DIPLOMAT TERPERCAYA, BANJARMASIN – Pemerintah Kota Banjarmasin tengah berupaya memperkuat posisi kain Sasirangan sebagai identitas budaya sekaligus produk ekonomi kreatif yang kompetitif. Salah satu langkah konkret dilakukan melalui Lomba Desain Motif Kain Sasirangan 2025, yang melibatkan 31 desainer dengan latar belakang beragam.

Berlangsung di Aula Rumah Kemasan Dinas Perdagangan dan Perindustrian (Disperdagin), Minggu (4/5), kegiatan ini tidak semata menjadi ajang seremonial, tetapi diarahkan sebagai sarana penciptaan karya otentik yang bisa bersaing secara hukum dan pasar. Dua kategori lomba dibuka: pewarna tekstil dan pewarna alam, dengan masing-masing 18 dan 13 peserta.

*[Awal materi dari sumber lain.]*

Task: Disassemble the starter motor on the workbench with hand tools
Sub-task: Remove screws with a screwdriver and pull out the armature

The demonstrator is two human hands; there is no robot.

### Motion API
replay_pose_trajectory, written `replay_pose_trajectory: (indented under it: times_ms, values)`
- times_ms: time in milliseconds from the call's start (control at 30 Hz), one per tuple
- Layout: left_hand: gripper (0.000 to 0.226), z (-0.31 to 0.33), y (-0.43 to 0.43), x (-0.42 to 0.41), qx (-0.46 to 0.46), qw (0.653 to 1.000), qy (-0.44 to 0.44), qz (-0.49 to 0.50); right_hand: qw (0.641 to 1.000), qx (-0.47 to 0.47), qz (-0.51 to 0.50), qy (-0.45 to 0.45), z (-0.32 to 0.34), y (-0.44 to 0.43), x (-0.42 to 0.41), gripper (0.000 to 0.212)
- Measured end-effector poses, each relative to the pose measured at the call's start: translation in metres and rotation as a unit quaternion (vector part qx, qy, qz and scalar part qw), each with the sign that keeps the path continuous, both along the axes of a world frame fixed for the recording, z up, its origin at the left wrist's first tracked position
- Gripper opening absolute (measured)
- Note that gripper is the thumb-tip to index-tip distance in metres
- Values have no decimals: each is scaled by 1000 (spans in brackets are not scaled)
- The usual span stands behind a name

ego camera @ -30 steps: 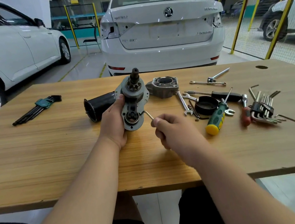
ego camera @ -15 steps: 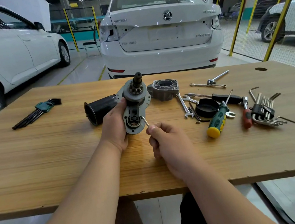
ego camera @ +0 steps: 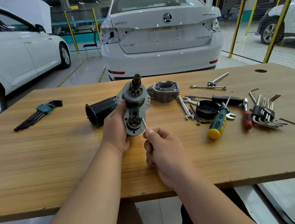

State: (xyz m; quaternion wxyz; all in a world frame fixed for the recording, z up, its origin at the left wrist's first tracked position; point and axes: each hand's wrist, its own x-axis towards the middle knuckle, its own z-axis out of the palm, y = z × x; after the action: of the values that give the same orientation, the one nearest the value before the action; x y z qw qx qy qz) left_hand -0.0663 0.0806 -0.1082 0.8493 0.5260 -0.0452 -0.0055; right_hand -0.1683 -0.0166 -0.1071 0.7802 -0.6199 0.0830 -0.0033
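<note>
I hold the grey metal starter motor drive assembly (ego camera: 135, 102) upright near the middle of the wooden counter (ego camera: 56, 160), with its toothed pinion shaft pointing to twelve o'clock. I cannot tell whether its lower end rests on the wood. My left hand (ego camera: 116, 128) grips the plate from nine o'clock, fingers (ego camera: 120, 107) wrapped round its rim. My right hand (ego camera: 163, 150), at five o'clock of the plate, is closed on a thin silver steel rod (ego camera: 144, 123), probably a hex key. The rod's tip is at the plate's lower right edge, but I cannot see if it is seated in a screw. The black cylindrical motor casing (ego camera: 102, 110) lies on its side at nine o'clock, behind my left hand. The grey cast nose housing (ego camera: 164, 91) sits apart at two o'clock.

I judge the assembly dense, rigid and top-heavy with the shaft up, and its machined faces are likely greasy. The flat plate rim is the place to hold. The black lever and ring low on the face look more delicate.
</note>
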Motion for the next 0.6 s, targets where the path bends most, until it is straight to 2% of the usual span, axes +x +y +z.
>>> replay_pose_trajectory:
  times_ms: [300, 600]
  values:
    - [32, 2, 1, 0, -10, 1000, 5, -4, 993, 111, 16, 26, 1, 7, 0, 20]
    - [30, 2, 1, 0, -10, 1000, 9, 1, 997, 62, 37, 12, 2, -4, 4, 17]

Wali Kota Banjarmasin, H. Muhammad Yamin HR, menyebut kegiatan ini sebagai bentuk dukungan terhadap pelaku industri kreatif lokal. Namun yang lebih penting, kata dia, adalah lahirnya motif-motif baru yang tidak hanya menarik secara estetika, tetapi juga layak secara hukum dan pasar.

“Motif hasil lomba akan didorong untuk mendapat perlindungan HAKI. Ini penting untuk melindungi karya dari pembajakan sekaligus menambah nilai jual,” ujarnya.

Disperdagin telah menyiapkan 24 slot HAKI bagi karya terbaik, sekaligus membuka ruang lebih luas bagi desainer untuk bereksperimen. Namun perlindungan hukum bukanlah akhir dari proses. Menurut Kepala Disperdagin, Ichrom Muftezar, tantangan sesungguhnya terletak pada bagaimana motif-motif tersebut bisa diadopsi oleh pasar dan diindustrialisasikan secara berkelanjutan.

“Inovasi akan percuma jika tidak didukung pemasaran dan edukasi dagang. Maka ke depan, kami ingin membangun ekosistem, dari desain, produksi, hingga ekspor,” kata Muftezar.

Ketua Dekranasda Banjarmasin, Neli Listriani, juga menyuarakan pentingnya peran pengrajin sebagai garda depan pelestarian budaya. Ia berharap, momentum ini bukan hanya menghasilkan motif-motif baru, tetapi juga kesadaran kolektif untuk membawa Sasirangan ke level yang lebih tinggi.

Sementara itu, Advokat Syamsul Khair, S.H., yang aktif mengadvokasi sektor UMKM dan ekspor-impor, menekankan pentingnya langkah lanjutan pasca perlindungan HAKI. “Yang paling krusial bukan hanya melindungi, tapi memasarkan. Kita bicara soal ekspor, soal devisa negara, soal penguatan ekonomi lokal,” ujarnya.

Khair menambahkan bahwa pengrajin harus dibekali kemampuan teknis soal strategi dagang internasional dan hak hukum atas karyanya jika terjadi pelanggaran. “Kalau pemerintah bisa fasilitasi sampai ke tahap itu, barulah Sasirangan benar-benar menjadi aset ekonomi, bukan sekadar ikon budaya yang dikagumi tapi ditinggalkan pasar,” tegasnya.

Dengan pasar tekstil etnik global yang terus tumbuh, banyak pihak melihat Sasirangan sebagai potensi ekspor yang belum digarap maksimal. Namun tanpa intervensi serius dari hulu ke hilir, mulai dari desain hingga distribusi, potensi tersebut akan tetap menjadi slogan yang tidak berdaya saing.